EXERCISE DIRECTIONS –
Write out every line below again exactly as it stands, skipping each image.

DATASET CONTENT –

--------------------------------------------------

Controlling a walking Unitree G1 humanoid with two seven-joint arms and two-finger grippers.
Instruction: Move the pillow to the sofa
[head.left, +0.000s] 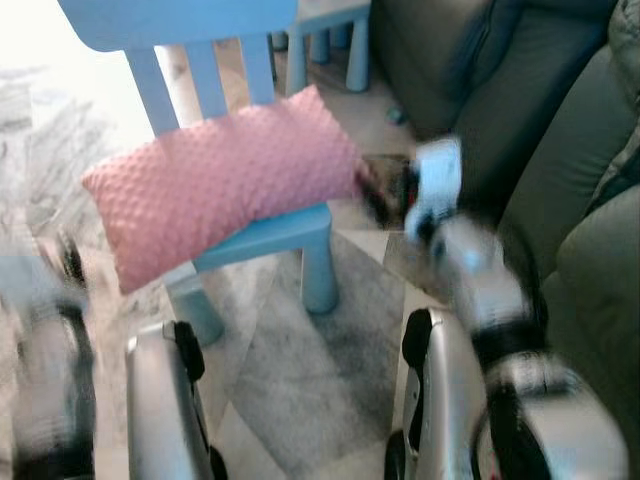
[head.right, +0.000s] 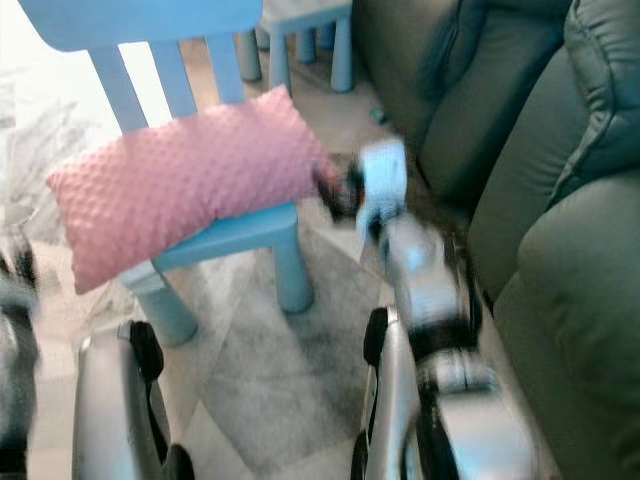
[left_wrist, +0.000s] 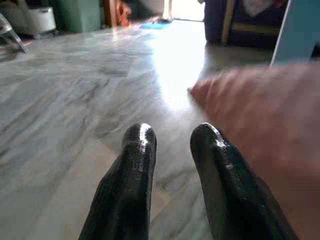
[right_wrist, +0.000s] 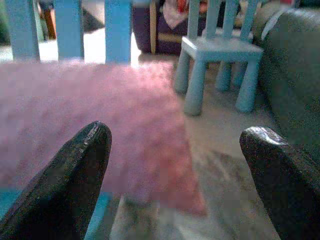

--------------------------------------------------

SOLUTION BELOW –
Controlling a walking Unitree G1 humanoid with two seven-joint arms and two-finger grippers.
Instruction: Move the pillow to the sofa
[head.left, +0.000s] 
[head.right, +0.000s] 
[left_wrist, +0.000s] 
[right_wrist, +0.000s] 

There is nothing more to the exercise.